The following query returns the columns of interest for our problem, as Table 1 shows in abbreviated form:
SELECT
CustomerID AS CustID,
CONVERT(CHAR(8), OrderDate,
112) AS OrderDate,
SalesOrderID AS OrderID,
TotalDue
FROM Sales.SalesOrderHeader
ORDER BY CustID, OrderDate,
OrderID;
Your task is to write a query against the SalesOrderHeader table that performs the calculations needed to return the output that Table 2 shows (in abbreviated form).The table shows current customer ID, current order date, current sales order ID, and current total due. It also includes the elapsed time in days between the order dates for the customer's preceding and current orders ("Elapsed" column), the difference in total due for the current and preceding orders ("Diff" column), and the percentage difference in total due for the current and preceding orders ("Pct" column). Sorting by OrderDate, then OrderID determines precedence among each customer's orders.
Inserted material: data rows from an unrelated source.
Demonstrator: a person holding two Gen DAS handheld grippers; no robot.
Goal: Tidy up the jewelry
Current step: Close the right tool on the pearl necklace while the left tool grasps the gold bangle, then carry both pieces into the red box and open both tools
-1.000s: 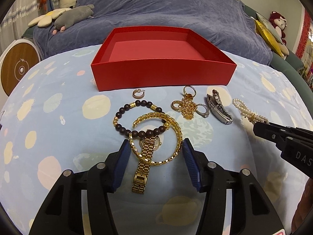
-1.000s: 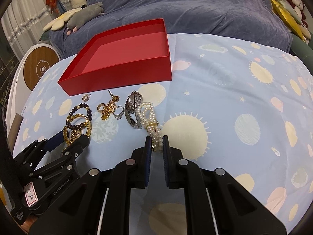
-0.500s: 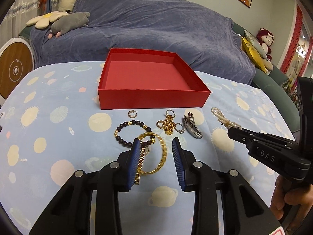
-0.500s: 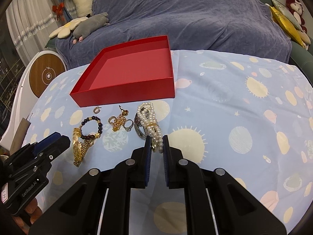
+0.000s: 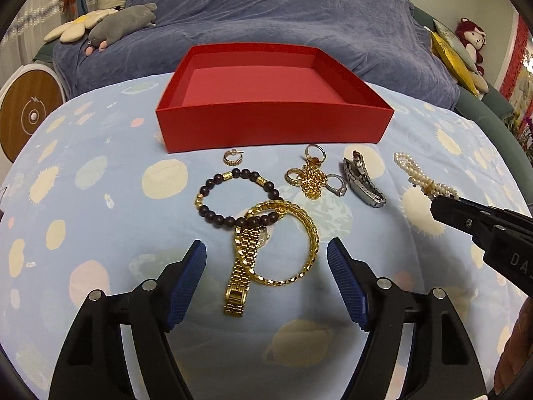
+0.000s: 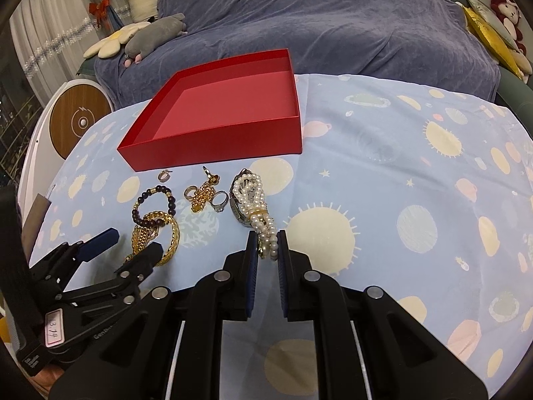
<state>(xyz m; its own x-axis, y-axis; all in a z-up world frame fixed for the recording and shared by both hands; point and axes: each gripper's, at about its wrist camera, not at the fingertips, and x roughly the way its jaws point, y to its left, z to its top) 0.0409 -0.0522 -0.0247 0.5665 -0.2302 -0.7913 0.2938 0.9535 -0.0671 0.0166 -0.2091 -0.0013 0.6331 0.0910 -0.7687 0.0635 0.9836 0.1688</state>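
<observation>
An empty red box [image 5: 273, 126] stands at the back of the table; it also shows in the right wrist view [image 6: 216, 146]. In front of it lie a gold bangle [image 5: 306, 233], a gold watch [image 5: 241, 273], a dark bead bracelet [image 5: 213, 206], a small hoop earring [image 5: 232, 157], gold rings and a pendant [image 5: 311, 180], and a silver watch [image 5: 363, 183]. My left gripper [image 5: 266, 266] is open, astride the bangle and gold watch. My right gripper [image 6: 265, 246] is shut on a pearl bracelet [image 6: 255, 206], whose far end drapes over the silver watch.
The table wears a light blue cloth with sun and planet prints [image 6: 399, 183]. A blue-covered sofa [image 5: 266, 26] with plush toys [image 5: 116, 23] stands behind. A round white-and-wood device [image 5: 26, 113] is at the left.
My left gripper has opened wider and come close and low over the bangle and gold watch. My right gripper still holds the pearl bracelet, now dragged onto the silver watch.
</observation>
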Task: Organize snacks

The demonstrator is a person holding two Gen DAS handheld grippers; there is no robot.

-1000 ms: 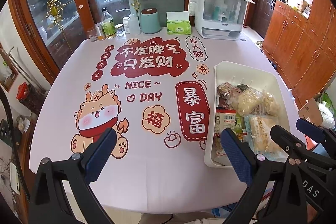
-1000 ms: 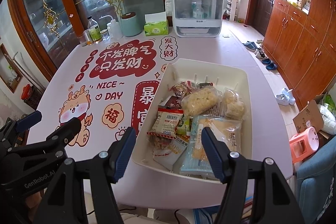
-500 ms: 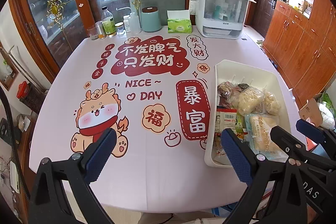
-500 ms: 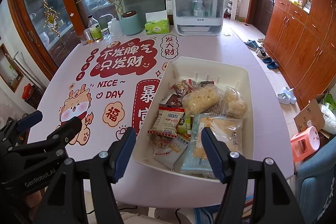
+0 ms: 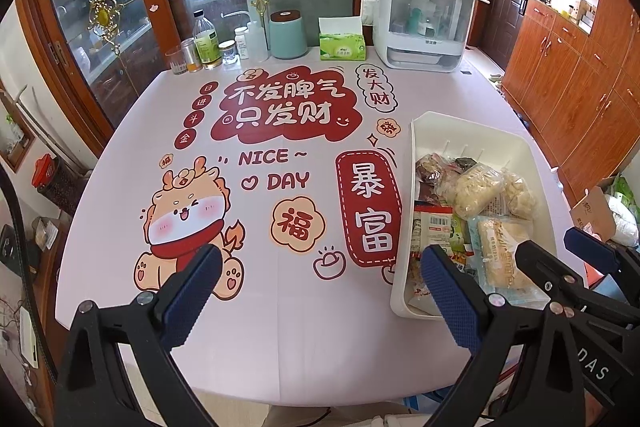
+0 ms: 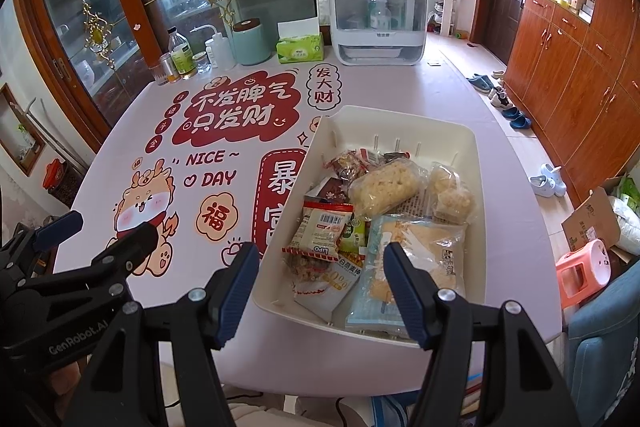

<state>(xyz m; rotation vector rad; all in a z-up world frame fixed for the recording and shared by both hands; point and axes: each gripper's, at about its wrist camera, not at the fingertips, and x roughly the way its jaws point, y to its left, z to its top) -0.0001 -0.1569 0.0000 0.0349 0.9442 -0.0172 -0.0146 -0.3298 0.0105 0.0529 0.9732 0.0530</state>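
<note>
Both the left gripper (image 5: 320, 291) and right gripper (image 6: 320, 291) gape wide, holding nothing, near the table's (image 5: 280, 327) front edge. Left of the bin (image 6: 476, 163), bare tablecloth; snacks (image 6: 384, 223) fill it.

Only slight shifts are seen. In the right wrist view, the bin (image 6: 474, 163) is now placed a little further left in the frame than a second ago, its far left corner drawn towards the printed red panel, so a small sideways move of the right gripper (image 6: 320, 267) is implied. In the left wrist view, the tissue box (image 5: 343, 47) and the bin's far rim (image 5: 472, 125) are found a touch higher in the frame than before, so a slight dip of the left gripper (image 5: 320, 259) is suggested.
</note>
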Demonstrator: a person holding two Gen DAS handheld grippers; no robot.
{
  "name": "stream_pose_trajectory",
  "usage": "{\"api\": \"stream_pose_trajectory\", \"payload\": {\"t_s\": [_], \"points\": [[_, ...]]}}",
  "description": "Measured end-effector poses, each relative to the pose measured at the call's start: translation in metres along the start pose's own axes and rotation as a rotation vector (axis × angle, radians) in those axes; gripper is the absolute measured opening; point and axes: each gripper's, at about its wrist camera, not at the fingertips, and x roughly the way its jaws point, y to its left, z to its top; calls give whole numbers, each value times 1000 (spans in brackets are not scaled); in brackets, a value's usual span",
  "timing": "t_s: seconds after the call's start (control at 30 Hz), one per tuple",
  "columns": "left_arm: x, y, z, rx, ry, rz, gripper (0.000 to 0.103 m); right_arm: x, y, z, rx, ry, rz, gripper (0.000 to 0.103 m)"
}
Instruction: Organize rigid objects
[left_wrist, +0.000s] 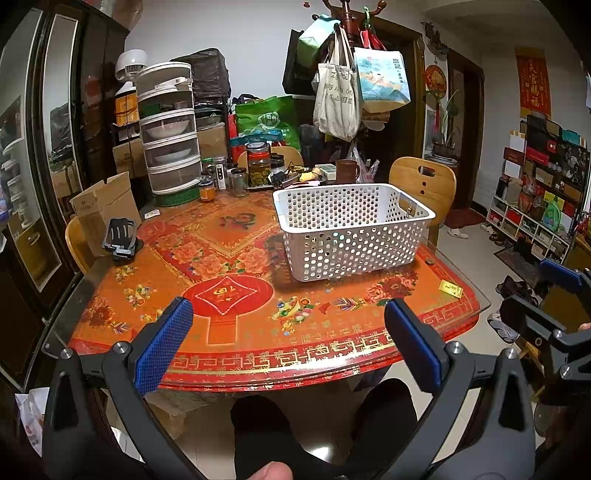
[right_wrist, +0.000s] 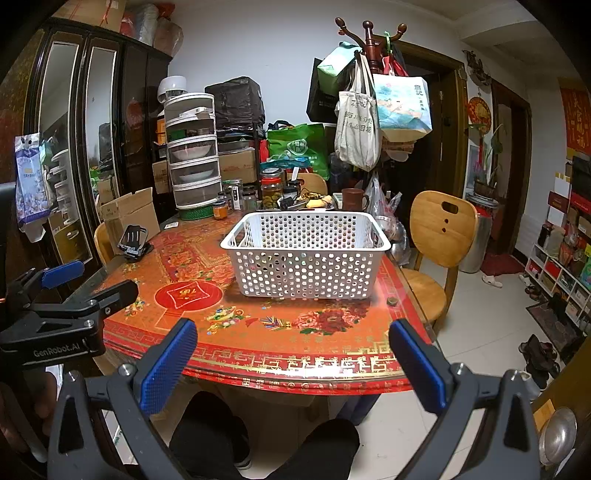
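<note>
Both grippers (left_wrist: 288, 347) (right_wrist: 293, 363) agape, table edge (right_wrist: 295, 373) below

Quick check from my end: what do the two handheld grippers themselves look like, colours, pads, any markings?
Both match: the left gripper and right gripper have dark grey plastic arms with silver pivot screws. The fingers carry flat rectangular blue pads with a fine dotted texture. In the right wrist view, the left gripper's black body reads "GenRobot.AI" in pale letters. No cables show. The person wears dark trousers.

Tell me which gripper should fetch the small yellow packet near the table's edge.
Right, probably. The yellow packet lies right of the white basket, on the side where the right gripper hangs open; the left gripper sits further left.
</note>
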Motion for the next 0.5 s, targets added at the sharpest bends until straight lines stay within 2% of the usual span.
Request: {"api": "stream_pose_trajectory", "payload": {"t_s": [0.5], "points": [[0,-2,-1,-9,0,5,102,0,-1,0,-6,2,1,103]]}}
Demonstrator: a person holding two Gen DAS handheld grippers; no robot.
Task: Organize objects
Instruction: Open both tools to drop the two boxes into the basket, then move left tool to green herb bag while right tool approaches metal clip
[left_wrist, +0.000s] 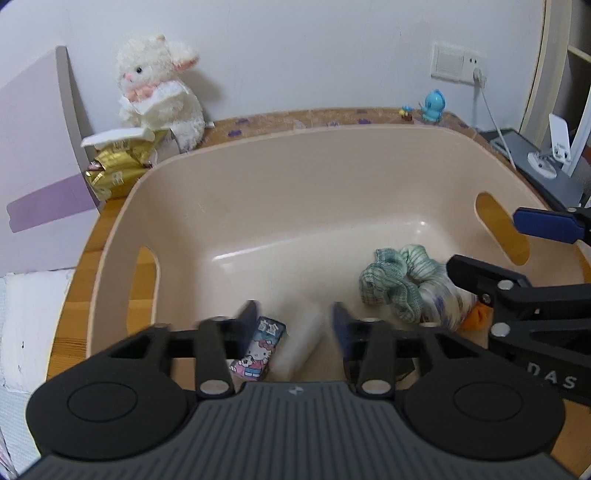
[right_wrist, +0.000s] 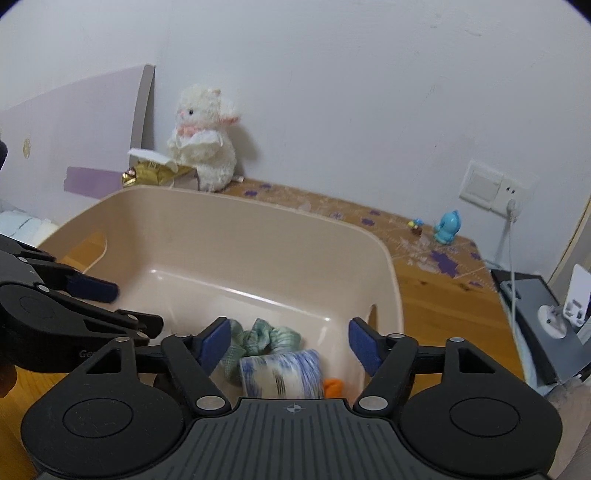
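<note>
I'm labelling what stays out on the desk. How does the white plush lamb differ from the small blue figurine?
The white plush lamb is fluffy and much larger; the small blue figurine looks smooth and hard. The lamb sits at the far left beside gold packaging, while the figurine stands at the far right below the wall socket. Both are upright on the wooden desk near the wall, outside the beige bin.
</note>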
Because the SalesOrderHeader table in AdventureWorks is too small for performance testing, run the code in Web Listing 1, to create in tempdb a version of SalesOrderHeader with 1 million rows. All the performance measures I present are based on the larger table in tempdb and don't include the time it takes to generate the output in SQL Server Management Studio (SSMS).To exclude SSMS output time, navigate to Tools, Options, Query Results, SQL Server, Results to Grid (or Results to Text), and enable the Discard results after execution option. Because of differences between your system and my test system, you might get slightly different runtimes than I did.
APPLY Solution
The fastest solution last month was based on a scalar subquery using TOP with AND logic. It ran for 17 seconds on my test system and incurred 5,992,708 logical reads. Listing 1 shows that solution's FROM clause, which matches current and preceding rows.
In this FROM clause, C represents the current row and P represents the row preceding the current row. The subquery in the FROM clause returns the OrderID for the order that precedes the one in instance C. The clause then matches each row in C with a row from P that has the OrderID returned by the scalar subquery.
The first solution this month follows similar logic to return, for each current order, the customer's preceding order.
However, instead of using a scalar subquery to return only the OrderID from the preceding order, I use the APPLY operator and a table subquery (aka derived table) to return all required attributes from the preceding order.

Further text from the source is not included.